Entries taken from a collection
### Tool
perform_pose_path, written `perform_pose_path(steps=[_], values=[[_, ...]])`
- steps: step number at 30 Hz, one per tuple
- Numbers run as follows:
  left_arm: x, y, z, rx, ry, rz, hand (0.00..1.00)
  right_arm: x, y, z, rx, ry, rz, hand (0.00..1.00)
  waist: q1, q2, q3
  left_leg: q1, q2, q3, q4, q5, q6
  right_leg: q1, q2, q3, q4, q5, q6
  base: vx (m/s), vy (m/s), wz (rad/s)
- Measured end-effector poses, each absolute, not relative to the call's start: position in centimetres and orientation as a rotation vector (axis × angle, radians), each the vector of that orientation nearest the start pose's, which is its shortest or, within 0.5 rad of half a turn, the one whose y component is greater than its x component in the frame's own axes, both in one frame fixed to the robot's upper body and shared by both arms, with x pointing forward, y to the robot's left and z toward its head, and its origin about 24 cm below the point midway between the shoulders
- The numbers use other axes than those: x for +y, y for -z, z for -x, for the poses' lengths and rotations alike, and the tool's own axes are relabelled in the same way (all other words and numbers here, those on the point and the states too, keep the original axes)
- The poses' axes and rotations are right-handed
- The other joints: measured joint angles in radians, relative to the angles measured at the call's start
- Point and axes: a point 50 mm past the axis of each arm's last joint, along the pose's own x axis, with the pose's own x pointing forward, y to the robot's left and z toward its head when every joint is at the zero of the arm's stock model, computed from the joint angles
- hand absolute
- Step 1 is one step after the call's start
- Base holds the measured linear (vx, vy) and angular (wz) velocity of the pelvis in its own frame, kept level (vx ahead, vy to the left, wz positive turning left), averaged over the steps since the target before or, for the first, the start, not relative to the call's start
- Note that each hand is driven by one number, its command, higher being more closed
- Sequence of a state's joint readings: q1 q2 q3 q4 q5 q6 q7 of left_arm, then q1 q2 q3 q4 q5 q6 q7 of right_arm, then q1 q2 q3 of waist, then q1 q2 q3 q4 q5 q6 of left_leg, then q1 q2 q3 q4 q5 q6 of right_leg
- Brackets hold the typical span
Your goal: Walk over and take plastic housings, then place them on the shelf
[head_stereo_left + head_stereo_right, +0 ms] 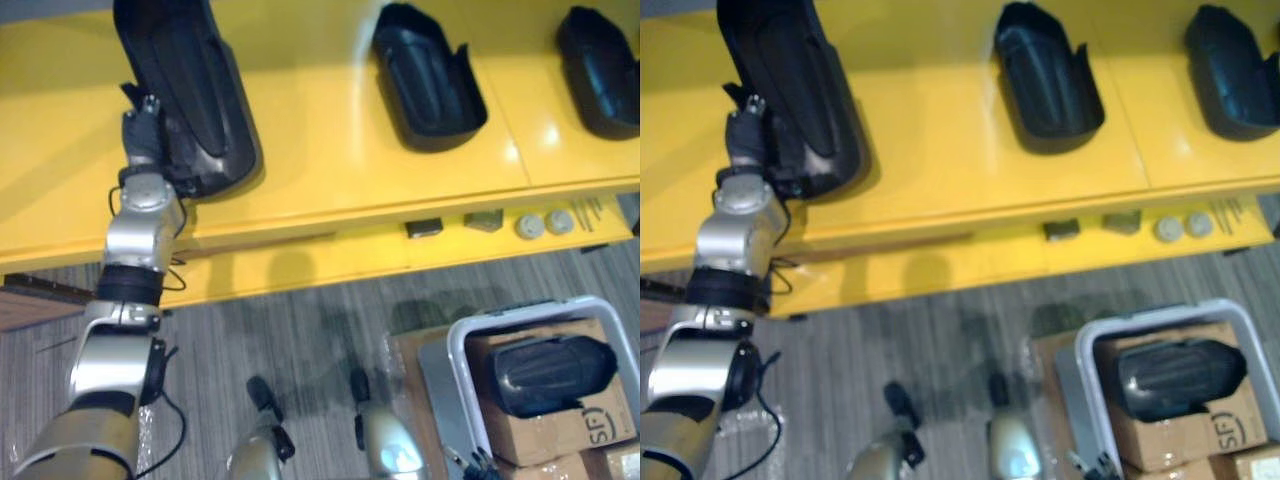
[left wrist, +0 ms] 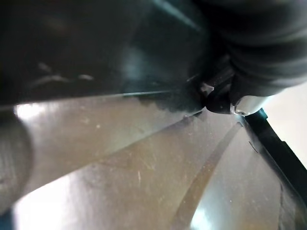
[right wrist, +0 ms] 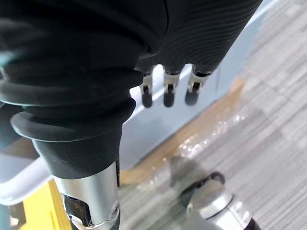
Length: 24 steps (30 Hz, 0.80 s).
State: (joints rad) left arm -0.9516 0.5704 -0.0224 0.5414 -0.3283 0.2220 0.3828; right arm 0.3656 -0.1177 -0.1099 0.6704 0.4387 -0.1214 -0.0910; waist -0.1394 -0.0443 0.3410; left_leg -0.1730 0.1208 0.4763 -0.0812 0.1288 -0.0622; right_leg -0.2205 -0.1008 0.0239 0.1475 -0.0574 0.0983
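The robot's left hand [image 1: 145, 132] meets the near left rim of a large housing [image 1: 190, 80], a long, glossy black plastic shell with a hollow, ribbed interior, lying on the smooth yellow shelf [image 1: 330, 150]; in the left wrist view a dark fingertip [image 2: 218, 103] presses the shell's shiny inner wall at its edge, and the hand appears to pinch that rim, though most of the grip is hidden; two smaller black housings, one [image 1: 428, 75] at mid-shelf and one [image 1: 600, 70] at the far right, sit well apart with open sides up; a fourth housing [image 1: 550, 372] rests on cardboard boxes [image 1: 555, 430] inside a white-rimmed bin [image 1: 520, 311] on the grey striped carpet [image 1: 300, 330]; the right hand [image 3: 165, 91] hangs beside the bin, fingers [image 3: 166, 98] loose and holding nothing.
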Motion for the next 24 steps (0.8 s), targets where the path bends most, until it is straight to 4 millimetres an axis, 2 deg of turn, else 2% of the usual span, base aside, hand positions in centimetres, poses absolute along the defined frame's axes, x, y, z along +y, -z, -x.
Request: perform_pose_path(steps=[2,7,13,24], values=[[25.6,-26.1,-38.1,-0.272,-0.471,-0.181,1.00,-22.8,13.3,-6.4,0.848,0.532,-0.261,0.00,0.001,0.002,0.010,-0.003,0.000,0.000,0.000,0.001,0.000,-0.005,-0.001,0.000,0.003,0.000,0.000,0.06,0.001,0.00],[26.5,-27.5,-37.8,-0.273,-0.488,-0.281,1.00,-22.7,13.4,-6.4,0.853,0.527,-0.262,0.00,0.001,0.005,0.011,0.001,0.000,0.002,0.001,0.001,0.000,-0.005,-0.001,0.002,0.008,0.000,0.000,0.06,-0.003,0.00],[28.2,-27.3,-37.6,-0.187,-0.497,-0.445,1.00,-22.4,13.4,-6.5,0.863,0.509,-0.262,0.00,0.002,0.009,0.014,0.010,0.002,0.006,0.001,0.000,0.000,-0.005,-0.002,0.007,0.018,0.000,0.000,0.03,-0.001,-0.02],[28.3,-27.1,-37.7,-0.163,-0.474,-0.443,1.00,-22.6,13.3,-6.6,0.858,0.505,-0.255,0.00,0.009,0.021,0.031,-0.008,0.002,0.014,0.000,0.006,0.003,-0.025,-0.003,0.006,0.021,-0.001,0.000,0.00,-0.001,-0.01]])
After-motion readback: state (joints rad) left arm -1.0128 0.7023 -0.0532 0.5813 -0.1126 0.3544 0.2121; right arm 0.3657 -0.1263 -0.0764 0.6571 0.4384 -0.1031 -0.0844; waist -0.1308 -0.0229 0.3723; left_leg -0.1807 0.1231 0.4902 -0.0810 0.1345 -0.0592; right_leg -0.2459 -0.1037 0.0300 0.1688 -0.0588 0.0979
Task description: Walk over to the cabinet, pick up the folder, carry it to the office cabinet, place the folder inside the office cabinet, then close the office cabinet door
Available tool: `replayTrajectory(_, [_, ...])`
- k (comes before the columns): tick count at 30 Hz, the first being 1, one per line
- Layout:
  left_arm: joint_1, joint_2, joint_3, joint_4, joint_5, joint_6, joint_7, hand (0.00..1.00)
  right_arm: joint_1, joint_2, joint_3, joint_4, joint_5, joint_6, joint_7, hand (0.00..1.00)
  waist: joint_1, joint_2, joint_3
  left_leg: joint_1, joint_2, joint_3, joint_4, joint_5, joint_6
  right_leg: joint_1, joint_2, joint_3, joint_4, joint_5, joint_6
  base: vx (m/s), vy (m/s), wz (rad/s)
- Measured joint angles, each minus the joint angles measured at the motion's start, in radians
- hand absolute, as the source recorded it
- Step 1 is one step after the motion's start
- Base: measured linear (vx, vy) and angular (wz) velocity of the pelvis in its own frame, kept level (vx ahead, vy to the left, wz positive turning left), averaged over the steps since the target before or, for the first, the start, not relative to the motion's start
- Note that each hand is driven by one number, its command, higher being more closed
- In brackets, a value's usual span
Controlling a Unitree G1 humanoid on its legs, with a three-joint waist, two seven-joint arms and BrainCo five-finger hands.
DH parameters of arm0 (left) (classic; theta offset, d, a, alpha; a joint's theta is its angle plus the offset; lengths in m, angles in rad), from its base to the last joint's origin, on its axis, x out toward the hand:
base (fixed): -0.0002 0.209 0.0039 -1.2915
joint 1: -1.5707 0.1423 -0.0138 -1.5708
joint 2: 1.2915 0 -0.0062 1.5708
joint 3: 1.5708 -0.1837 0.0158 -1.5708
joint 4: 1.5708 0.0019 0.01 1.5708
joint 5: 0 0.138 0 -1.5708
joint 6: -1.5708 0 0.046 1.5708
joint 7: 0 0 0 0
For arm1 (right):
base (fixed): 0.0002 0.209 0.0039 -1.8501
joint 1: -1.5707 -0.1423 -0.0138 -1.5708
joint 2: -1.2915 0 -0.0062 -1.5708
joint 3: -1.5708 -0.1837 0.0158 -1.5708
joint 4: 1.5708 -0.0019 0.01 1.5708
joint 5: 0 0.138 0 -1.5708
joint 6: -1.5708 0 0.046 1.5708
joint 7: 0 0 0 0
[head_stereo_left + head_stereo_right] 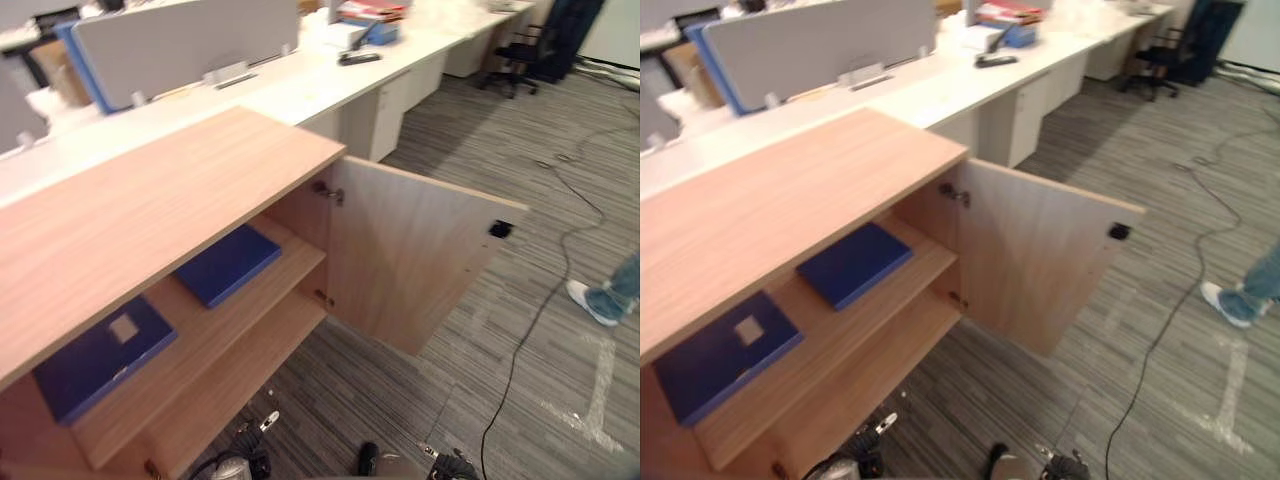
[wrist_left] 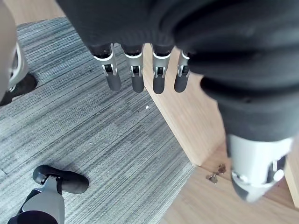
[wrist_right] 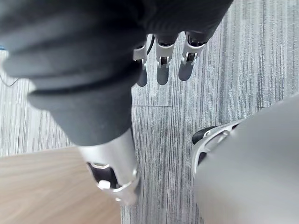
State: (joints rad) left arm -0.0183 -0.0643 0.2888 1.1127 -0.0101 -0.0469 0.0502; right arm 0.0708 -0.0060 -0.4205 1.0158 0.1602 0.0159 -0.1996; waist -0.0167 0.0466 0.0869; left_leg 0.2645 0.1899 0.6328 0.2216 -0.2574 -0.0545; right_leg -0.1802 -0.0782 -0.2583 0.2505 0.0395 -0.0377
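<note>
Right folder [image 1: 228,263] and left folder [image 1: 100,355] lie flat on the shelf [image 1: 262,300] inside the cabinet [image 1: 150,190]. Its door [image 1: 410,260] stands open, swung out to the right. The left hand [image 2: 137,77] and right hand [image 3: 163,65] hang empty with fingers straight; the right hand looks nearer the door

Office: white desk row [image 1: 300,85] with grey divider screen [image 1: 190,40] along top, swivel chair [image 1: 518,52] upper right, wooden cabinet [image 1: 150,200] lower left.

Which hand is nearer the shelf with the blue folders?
Left, probably. The shelf lies to the robot's left; the left hand hangs open beside the cabinet's wood panel, the right hand open over carpet, farther off.
</note>
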Motion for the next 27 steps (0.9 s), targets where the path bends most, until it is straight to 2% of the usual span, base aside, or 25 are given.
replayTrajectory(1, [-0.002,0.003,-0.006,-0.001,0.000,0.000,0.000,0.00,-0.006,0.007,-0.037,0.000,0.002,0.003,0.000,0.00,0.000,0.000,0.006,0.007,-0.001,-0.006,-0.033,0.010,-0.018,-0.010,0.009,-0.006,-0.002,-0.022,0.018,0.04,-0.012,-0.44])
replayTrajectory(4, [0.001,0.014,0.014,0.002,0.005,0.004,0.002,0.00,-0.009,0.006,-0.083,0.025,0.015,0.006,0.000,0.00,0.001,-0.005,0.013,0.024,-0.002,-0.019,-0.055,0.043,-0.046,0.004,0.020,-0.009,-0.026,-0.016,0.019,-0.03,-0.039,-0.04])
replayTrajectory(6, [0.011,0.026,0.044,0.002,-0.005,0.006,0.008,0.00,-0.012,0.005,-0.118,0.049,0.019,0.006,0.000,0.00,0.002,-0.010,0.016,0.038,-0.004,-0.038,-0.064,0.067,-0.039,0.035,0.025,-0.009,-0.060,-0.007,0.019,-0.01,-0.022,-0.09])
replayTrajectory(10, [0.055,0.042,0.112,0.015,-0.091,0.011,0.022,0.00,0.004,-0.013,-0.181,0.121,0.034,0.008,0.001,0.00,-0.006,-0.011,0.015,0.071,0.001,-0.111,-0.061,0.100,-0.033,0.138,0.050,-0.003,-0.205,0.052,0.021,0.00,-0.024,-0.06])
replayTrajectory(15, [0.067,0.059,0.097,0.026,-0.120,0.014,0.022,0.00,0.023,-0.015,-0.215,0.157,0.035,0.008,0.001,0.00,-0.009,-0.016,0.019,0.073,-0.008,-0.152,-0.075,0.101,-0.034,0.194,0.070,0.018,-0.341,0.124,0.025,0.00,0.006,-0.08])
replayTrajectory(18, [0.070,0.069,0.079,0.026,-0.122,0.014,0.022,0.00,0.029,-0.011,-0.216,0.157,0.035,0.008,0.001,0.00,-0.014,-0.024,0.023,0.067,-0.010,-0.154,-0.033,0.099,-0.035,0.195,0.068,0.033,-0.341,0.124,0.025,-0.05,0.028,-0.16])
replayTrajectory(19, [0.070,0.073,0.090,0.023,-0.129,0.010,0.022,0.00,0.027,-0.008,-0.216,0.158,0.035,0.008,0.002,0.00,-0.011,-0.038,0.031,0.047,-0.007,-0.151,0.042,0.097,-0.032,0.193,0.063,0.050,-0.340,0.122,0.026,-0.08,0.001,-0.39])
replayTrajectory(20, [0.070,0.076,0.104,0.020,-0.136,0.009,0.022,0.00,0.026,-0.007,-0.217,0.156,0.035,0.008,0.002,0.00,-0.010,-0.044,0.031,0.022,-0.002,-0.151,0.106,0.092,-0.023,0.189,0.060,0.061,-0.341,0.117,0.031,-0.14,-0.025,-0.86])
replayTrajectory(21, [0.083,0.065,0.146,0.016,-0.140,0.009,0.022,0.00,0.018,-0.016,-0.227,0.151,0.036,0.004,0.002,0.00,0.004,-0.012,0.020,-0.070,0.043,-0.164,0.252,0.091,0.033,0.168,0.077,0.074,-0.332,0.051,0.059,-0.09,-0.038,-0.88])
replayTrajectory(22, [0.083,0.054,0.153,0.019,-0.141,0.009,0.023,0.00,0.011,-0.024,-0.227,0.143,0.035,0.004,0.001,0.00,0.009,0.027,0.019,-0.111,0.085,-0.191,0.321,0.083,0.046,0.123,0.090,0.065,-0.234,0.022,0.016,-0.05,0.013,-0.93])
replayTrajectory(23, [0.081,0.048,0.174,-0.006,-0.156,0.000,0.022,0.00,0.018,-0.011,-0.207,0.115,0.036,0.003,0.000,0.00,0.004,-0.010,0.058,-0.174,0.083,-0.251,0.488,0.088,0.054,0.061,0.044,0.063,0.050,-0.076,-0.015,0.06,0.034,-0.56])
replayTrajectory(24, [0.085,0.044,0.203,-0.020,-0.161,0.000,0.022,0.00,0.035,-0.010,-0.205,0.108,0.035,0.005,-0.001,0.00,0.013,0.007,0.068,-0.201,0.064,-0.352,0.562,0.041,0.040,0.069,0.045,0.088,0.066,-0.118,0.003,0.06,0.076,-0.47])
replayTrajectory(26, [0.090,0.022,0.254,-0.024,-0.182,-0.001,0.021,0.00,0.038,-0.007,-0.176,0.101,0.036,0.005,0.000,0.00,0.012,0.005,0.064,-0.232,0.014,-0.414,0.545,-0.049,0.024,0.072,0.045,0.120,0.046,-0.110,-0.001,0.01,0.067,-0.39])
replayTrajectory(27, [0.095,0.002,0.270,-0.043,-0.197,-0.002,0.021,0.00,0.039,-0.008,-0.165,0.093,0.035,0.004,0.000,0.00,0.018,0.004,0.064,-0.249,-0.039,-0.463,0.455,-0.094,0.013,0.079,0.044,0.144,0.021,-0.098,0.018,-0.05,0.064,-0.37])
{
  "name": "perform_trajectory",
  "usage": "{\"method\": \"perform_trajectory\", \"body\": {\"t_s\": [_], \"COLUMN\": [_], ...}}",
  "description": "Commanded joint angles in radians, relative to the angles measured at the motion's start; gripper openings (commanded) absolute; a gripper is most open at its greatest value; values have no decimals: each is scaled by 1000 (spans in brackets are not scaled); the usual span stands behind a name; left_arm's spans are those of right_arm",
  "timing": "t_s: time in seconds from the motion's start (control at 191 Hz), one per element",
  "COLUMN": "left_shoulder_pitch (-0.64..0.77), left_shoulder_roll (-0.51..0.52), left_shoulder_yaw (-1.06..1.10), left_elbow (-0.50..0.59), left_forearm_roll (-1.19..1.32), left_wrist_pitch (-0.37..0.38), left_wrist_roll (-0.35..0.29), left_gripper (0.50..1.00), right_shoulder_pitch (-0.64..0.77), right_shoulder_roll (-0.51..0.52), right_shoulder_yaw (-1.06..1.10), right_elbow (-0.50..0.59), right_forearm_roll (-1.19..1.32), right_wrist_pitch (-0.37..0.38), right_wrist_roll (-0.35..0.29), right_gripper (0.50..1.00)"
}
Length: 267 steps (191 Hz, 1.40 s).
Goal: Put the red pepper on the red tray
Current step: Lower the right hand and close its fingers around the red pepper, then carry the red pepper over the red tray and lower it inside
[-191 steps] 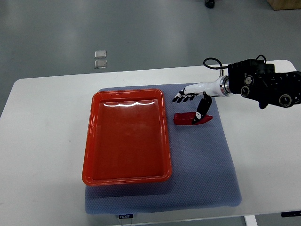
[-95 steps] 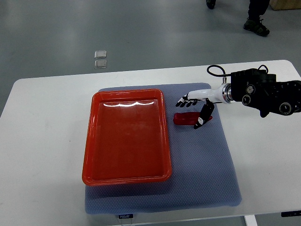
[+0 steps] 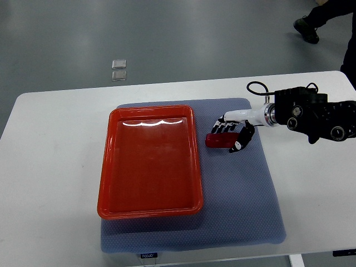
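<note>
Right hand (image 3: 231, 133) lowered, fingers closing around red pepper (image 3: 218, 141), blue mat (image 3: 245, 194), white table (image 3: 55, 167), grey floor.

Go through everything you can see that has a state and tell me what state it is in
Red pepper: lying on the blue-grey mat, outside the tray.
Red rectangular plastic tray: empty, resting on the mat.
Blue-grey textured mat: spread flat on the white table.
Right robot hand: fingers closing around the pepper, not lifted.

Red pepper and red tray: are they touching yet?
Apart. The top view shows the red pepper lying on the blue mat with a strip of mat between it and the red tray rim.
</note>
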Motion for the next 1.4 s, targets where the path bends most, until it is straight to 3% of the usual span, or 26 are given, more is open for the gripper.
{"method": "perform_trajectory", "body": {"t_s": [0.0,0.278,0.472,0.618,0.66,0.692,1.106,1.3,1.394], "left_shoulder_pitch": [0,0,2,2,2,2,2,0,2], "left_shoulder_roll": [0,0,0,0,0,0,0,0,0], "left_shoulder_yaw": [-1,-1,-1,-3,-3,-3,0,0,-1], "left_elbow": [0,0,0,2,2,2,0,0,0], "left_forearm_roll": [0,0,0,0,0,0,0,0,0], "left_wrist_pitch": [0,0,0,0,0,0,-2,0,0], "left_wrist_roll": [0,0,0,0,0,0,0,0,0], "left_gripper": [1000,1000,1000,1000,1000,1000,1000,1000,1000], "right_shoulder_pitch": [-3,-12,-24,-30,-32,-32,100,178,217], "right_shoulder_roll": [-1,-1,0,2,2,-1,-112,-84,-17], "right_shoulder_yaw": [0,-2,-2,-2,-2,-2,9,9,3], "right_elbow": [0,0,-2,0,-2,-2,55,60,51], "right_forearm_roll": [-1,-20,-26,-49,-49,-49,-29,-11,48], "right_wrist_pitch": [0,0,-2,-20,-22,-22,9,23,26], "right_wrist_roll": [0,0,0,0,0,0,3,3,3], "right_gripper": [803,782,715,594,525,500,500,500,500]}}
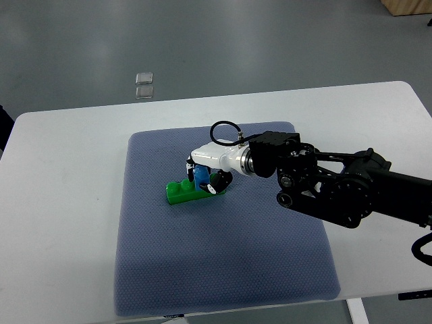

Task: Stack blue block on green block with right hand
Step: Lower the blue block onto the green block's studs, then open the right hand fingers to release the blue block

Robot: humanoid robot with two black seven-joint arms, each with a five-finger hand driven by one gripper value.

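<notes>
The white counter (pixel 67 202) is filling most of the top view; its edges at 3, 6 and 9 o'clock are being cut off by the frame, and grey floor is showing beyond its 12 o'clock edge. A blue-grey mat (pixel 202 270) is lying at the centre of the counter, with bare counter lying open at 9 o'clock and 12 o'clock of it. The mat's half toward 6 o'clock is lying open.

The right arm (pixel 351 189) is entering from 3 o'clock, its black links crossing the mat's 3 o'clock edge and hiding part of it. The right hand (pixel 209 177), white at the wrist with dark fingers (pixel 219 181), is sitting just above the mat's centre, toward 12 o'clock.

The green block (pixel 181 192) is lying on the mat at 9 o'clock of the hand; its 3 o'clock end is being hidden beneath the fingers. The blue block (pixel 201 177) is sitting on top of that end, largely covered. The fingers are closing around the blue block, one on each side; whether it is seating fully on the green studs cannot be told.

Two small clear squares (pixel 144 85) are lying on the floor at 12 o'clock.
</notes>
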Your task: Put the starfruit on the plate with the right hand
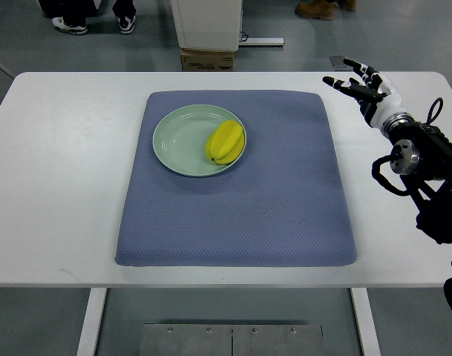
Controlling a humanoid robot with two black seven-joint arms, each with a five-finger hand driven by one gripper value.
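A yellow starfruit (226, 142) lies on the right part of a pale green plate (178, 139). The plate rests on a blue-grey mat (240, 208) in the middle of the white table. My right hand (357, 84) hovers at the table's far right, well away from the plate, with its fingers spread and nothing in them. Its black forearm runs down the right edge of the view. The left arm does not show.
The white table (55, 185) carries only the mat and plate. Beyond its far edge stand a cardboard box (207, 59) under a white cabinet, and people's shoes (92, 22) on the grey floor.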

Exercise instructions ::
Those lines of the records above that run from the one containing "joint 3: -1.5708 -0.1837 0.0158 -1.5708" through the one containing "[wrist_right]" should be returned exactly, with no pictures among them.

Solution ::
joint 3: -1.5708 -0.1837 0.0158 -1.5708
joint 4: 1.5708 -0.0019 0.01 1.5708
joint 5: 0 0.138 0 -1.5708
joint 6: -1.5708 0 0.046 1.5708
joint 7: 0 0 0 0
[head_stereo_left + head_stereo_right] 
[wrist_left] 
[wrist_right] 

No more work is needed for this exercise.